Input for this task:
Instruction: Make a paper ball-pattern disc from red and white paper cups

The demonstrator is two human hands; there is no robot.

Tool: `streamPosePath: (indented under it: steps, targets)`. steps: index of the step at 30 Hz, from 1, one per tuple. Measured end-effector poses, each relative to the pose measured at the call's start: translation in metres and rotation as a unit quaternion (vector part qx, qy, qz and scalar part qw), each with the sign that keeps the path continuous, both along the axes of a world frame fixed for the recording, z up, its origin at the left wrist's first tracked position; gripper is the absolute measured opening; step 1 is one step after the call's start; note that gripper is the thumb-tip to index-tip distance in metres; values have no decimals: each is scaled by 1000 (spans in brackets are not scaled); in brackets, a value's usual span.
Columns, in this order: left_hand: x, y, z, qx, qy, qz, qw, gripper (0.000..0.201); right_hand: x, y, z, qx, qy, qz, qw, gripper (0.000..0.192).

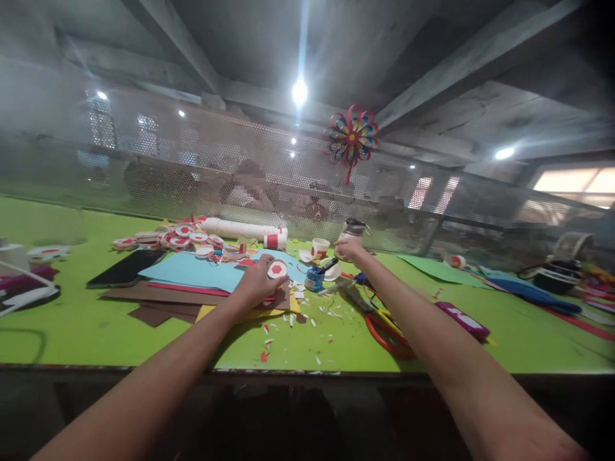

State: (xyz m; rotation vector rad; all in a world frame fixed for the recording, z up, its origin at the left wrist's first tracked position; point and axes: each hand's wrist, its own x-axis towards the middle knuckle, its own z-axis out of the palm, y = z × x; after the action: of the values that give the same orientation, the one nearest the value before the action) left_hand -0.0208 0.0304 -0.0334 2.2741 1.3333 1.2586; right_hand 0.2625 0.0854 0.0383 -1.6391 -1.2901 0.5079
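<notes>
My left hand (257,282) is closed around a small round white paper-cup piece (277,269) with a red shape in its middle. It is held just above the stacked coloured paper sheets (192,272). My right hand (350,248) reaches farther out, its fingers closed around the lower part of a jar (354,228) with a dark lid; part of the jar is hidden behind the hand. Between the hands stands a small blue pot (314,280) with a dark stick-like thing in it. Behind it is a white-and-red paper cup (320,248).
A heap of red-and-white cup pieces (180,237) lies left, near a black phone (125,267). Red-handled scissors (387,333) lie under my right forearm, with a purple box (462,320) beyond. Paper scraps litter the green table (168,349); a perforated screen (192,166) stands behind.
</notes>
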Motion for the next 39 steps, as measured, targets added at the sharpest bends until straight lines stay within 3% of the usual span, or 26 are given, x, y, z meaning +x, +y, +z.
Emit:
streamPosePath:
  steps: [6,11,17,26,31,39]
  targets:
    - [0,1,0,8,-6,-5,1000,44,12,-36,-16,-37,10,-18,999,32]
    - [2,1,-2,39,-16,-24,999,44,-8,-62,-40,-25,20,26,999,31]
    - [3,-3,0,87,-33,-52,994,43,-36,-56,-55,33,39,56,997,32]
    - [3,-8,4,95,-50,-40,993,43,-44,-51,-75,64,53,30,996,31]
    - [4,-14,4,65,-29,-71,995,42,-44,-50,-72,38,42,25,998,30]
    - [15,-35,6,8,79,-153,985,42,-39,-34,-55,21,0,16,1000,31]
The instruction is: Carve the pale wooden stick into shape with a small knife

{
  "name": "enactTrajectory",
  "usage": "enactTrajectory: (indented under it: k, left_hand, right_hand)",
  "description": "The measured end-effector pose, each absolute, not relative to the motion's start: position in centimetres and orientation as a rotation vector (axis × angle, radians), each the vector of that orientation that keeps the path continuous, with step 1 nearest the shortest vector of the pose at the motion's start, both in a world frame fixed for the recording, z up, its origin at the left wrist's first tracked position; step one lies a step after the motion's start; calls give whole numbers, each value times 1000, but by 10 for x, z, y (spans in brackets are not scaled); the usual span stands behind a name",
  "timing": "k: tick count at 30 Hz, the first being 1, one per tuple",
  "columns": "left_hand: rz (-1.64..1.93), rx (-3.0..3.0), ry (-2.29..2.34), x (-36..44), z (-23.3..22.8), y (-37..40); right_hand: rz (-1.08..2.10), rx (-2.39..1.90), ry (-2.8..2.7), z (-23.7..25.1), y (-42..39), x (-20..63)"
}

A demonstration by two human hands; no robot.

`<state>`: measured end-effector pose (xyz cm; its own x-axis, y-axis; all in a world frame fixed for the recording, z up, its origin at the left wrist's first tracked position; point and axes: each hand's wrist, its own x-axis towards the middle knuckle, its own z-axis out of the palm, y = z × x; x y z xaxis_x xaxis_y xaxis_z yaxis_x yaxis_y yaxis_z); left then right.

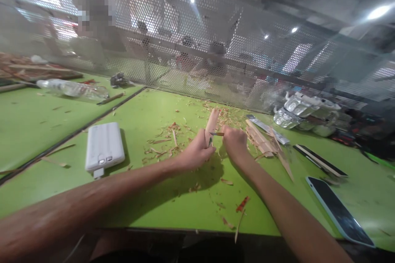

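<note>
In the middle of the head view, my left hand [197,152] is closed around the lower part of a pale flat wood piece [212,121], which points up and away from me. A small dark or green mark shows on the wood near my thumb. My right hand [235,141] is wrapped round a carving knife [218,134] with an orange-brown handle end. The knife's short blade points left and lies against or just over the wood's face; contact is too small to tell. Curled wood shavings [160,148] are scattered on the green table [173,107] around both hands.
Cut wood pieces [261,139] and a metal ruler [268,129] lie right of my hands. A phone [339,209] rests near the front right edge, a white power bank [105,146] at left. A plastic bottle [74,89] lies farther back. A perforated screen [185,49] borders the table, people beyond.
</note>
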<state>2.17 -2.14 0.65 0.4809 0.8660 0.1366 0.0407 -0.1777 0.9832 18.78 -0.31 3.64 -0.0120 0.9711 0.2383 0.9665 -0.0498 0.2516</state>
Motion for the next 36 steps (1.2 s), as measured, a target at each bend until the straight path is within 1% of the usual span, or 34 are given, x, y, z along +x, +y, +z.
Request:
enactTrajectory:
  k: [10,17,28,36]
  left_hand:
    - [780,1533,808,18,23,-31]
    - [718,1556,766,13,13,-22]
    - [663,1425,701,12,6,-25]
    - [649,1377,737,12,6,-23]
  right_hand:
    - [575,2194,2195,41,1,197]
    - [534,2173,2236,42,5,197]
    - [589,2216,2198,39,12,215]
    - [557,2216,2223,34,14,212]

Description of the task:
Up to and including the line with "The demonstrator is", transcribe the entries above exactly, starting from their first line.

Task output:
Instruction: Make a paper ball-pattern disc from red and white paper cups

The demonstrator is two human hands; there is no robot.

This exercise has been worked through to completion.